> [WHAT IS NEEDED]
Word for word, return the lines below from the first through the line that has "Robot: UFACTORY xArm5", dropping the pictures.

Stored entries
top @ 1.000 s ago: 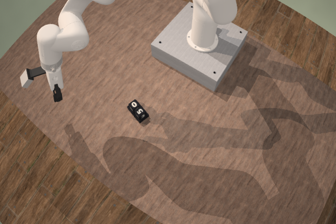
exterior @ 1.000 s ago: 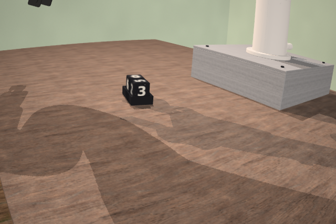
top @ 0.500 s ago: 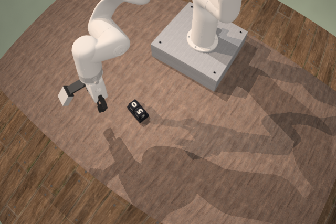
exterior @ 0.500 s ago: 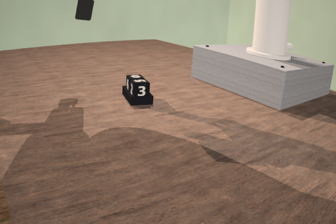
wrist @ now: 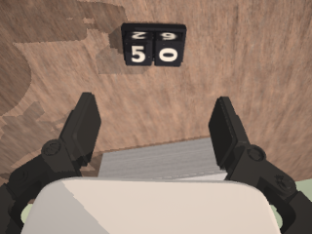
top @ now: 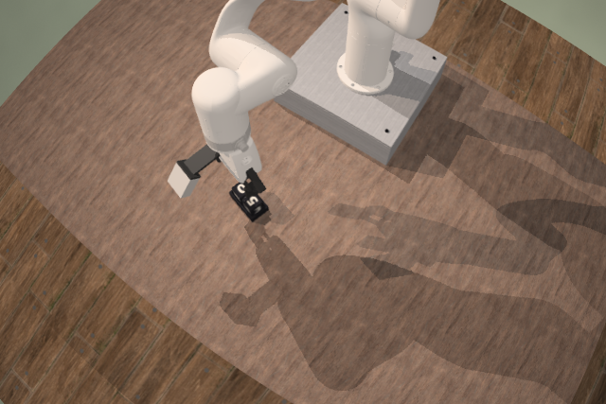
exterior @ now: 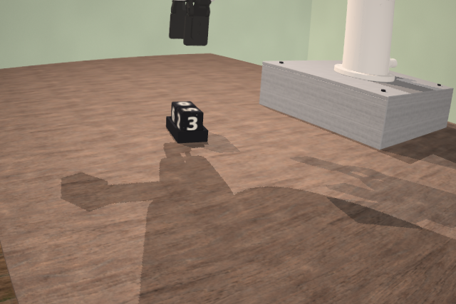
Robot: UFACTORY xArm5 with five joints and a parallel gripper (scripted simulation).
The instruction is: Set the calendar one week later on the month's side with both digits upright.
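Observation:
My gripper point(top: 255, 183) point(exterior: 186, 40) point(wrist: 155, 108) is open and empty, high above the table near the calendar. The black tray point(top: 254, 218) point(exterior: 192, 135) point(wrist: 153, 26) lies flat on the table. Two black cubes sit side by side in it. One cube point(top: 253, 202) point(exterior: 194, 118) point(wrist: 138, 54) has 5 on top and 3 on its end face. The other cube point(top: 240, 189) point(exterior: 183, 103) point(wrist: 168, 55) has 0 on top. In the wrist view their long-side faces look like 2 and 9 or 6, foreshortened. The month's name is not readable.
The robot's grey base block point(top: 342, 91) point(exterior: 316, 98) point(wrist: 161, 163) stands on the table, to the right of the calendar in the top and exterior views. A pale box on a dark bracket point(top: 200, 160) juts from the arm's wrist. Arm shadows fall across the table.

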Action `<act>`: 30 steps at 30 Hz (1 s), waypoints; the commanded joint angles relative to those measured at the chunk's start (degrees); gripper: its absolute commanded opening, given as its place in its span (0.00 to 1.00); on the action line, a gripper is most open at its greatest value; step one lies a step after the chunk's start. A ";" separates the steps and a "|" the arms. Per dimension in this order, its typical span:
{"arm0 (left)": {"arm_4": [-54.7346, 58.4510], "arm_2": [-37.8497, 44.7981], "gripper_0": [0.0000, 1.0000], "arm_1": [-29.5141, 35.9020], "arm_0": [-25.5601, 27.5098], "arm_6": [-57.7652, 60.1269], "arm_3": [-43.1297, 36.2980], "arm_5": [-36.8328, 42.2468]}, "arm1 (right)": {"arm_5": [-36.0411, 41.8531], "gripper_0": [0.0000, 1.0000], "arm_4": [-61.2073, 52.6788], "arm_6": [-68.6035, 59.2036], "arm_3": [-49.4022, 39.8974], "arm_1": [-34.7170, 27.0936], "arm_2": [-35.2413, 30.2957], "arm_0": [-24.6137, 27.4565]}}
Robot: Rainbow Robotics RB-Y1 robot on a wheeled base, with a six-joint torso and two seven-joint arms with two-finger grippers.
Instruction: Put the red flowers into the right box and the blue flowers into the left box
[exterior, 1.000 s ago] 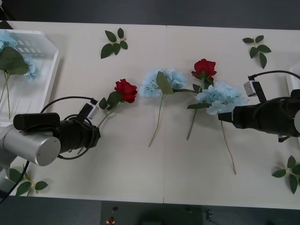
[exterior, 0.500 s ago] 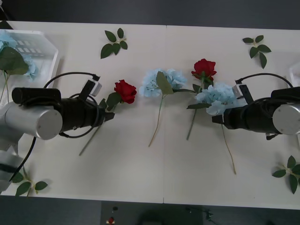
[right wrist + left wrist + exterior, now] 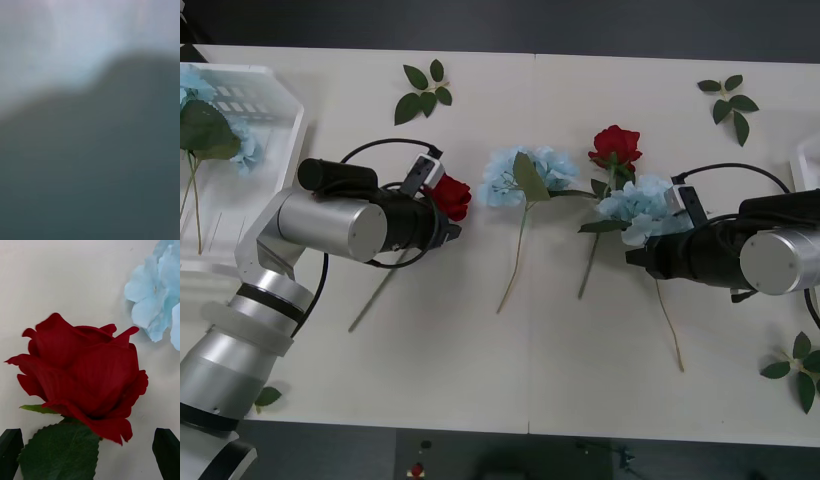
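Front view: left tool (image 3: 448, 226) hidden under its own wrist housing, reaching at the base of a red rose (image 3: 450, 195) lying on the bench (image 3: 480, 350), stem trailing back toward the robot. Right tool (image 3: 635, 255) pressed in at a pale blue cluster (image 3: 645, 208), beside a second rose (image 3: 616, 146); whether apart or together, cannot tell. Another blue cluster (image 3: 527, 172) lying mid-bench between the two arms. Left basket (image 3: 275, 120) already holding blue blooms (image 3: 225, 130); rim of the right box (image 3: 802, 165) just peeking at the far edge, well apart from any rose. Probably each arm going for the flower nearest to it, though that leaves each bloom on the wrong side for its box. Left wrist view: black fingers (image 3: 10, 450) apart at the two corners, not yet closed, the rose head (image 3: 86, 378) and a leaf (image 3: 60, 452) sitting between them, blue petals (image 3: 157, 303) beyond; the open state, hidden from above, plain here. Right wrist view: a soft blur of pale and dark, likely petals right against the lens, nothing to judge the grip by.
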 commanded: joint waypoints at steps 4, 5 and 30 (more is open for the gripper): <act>-3.07 -2.33 0.96 -0.49 -1.39 0.32 2.14 -2.13 | -0.30 0.00 1.05 -1.62 -0.68 0.39 0.44 -1.23; -3.16 -2.51 0.90 -0.49 -1.39 0.23 2.76 -2.57 | -0.30 0.00 1.14 -1.53 -0.68 0.39 0.44 -1.23; 6.69 0.48 0.00 2.67 3.62 2.25 -9.81 -2.39 | -0.56 0.00 -0.62 -1.36 -0.68 0.48 -0.71 -1.23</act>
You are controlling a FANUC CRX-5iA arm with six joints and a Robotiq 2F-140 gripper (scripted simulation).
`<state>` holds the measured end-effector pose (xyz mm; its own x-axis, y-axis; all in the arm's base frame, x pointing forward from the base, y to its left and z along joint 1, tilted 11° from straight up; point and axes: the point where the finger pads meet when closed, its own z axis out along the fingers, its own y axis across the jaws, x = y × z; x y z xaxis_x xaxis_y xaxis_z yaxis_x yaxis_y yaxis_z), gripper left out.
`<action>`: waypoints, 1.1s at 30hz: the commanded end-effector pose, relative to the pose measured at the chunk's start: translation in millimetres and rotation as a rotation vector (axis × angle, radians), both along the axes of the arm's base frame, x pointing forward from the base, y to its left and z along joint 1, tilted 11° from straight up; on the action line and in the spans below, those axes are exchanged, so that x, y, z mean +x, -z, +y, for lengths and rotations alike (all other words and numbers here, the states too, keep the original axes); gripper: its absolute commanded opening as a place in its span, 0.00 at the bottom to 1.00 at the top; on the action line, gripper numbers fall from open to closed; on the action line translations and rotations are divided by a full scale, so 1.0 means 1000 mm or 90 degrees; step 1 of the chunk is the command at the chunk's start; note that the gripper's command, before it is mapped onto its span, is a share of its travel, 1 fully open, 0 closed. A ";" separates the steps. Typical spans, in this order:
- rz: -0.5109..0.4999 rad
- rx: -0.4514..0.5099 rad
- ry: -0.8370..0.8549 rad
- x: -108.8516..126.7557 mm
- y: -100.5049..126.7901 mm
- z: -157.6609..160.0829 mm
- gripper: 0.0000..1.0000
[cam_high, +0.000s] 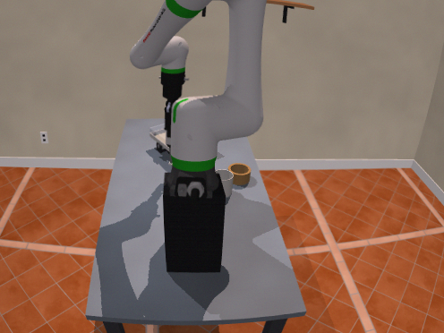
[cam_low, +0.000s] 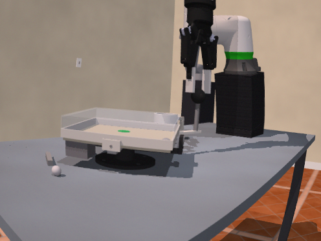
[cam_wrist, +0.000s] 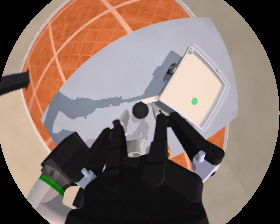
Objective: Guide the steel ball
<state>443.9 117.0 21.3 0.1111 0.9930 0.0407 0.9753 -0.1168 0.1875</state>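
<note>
The clear-lidded plate (cam_low: pixel 121 130) sits on a black round base (cam_low: pixel 124 160) and looks close to level. Its green printed spot (cam_low: pixel 123 131) is near the middle, and also shows in the wrist view (cam_wrist: pixel 194 101). I cannot make out the steel ball on the plate. A thin grey post with a black knob (cam_low: pixel 197 96) stands at the plate's right side. My gripper (cam_low: pixel 198 87) hangs straight down over the knob. Its fingers are partly apart, with the tips flanking the top of the knob. I see no firm hold.
A small white ball (cam_low: pixel 56 170) and a small tan block (cam_low: pixel 49 158) lie loose on the table left of the plate. A grey block (cam_low: pixel 76 149) stands under the plate's left end. A white cup (cam_high: pixel 225 183) and a wooden bowl (cam_high: pixel 239 174) stand beside the robot's black pedestal (cam_high: pixel 193 227).
</note>
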 end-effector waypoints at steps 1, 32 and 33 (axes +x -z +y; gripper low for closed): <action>0.000 0.000 0.000 0.000 0.002 0.000 0.42; 0.000 0.000 0.000 0.001 0.006 0.001 0.42; 0.000 0.000 0.000 0.001 0.006 0.001 0.42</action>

> [ANSWER BOX]
top @ 1.000 s ago: 
exterior @ 1.000 s ago: 
top @ 0.500 s ago: 
exterior @ 0.500 s ago: 
wrist @ now: 
top @ now: 
exterior @ now: 
Robot: UFACTORY xArm5 with five joints and a parallel gripper (scripted simulation).

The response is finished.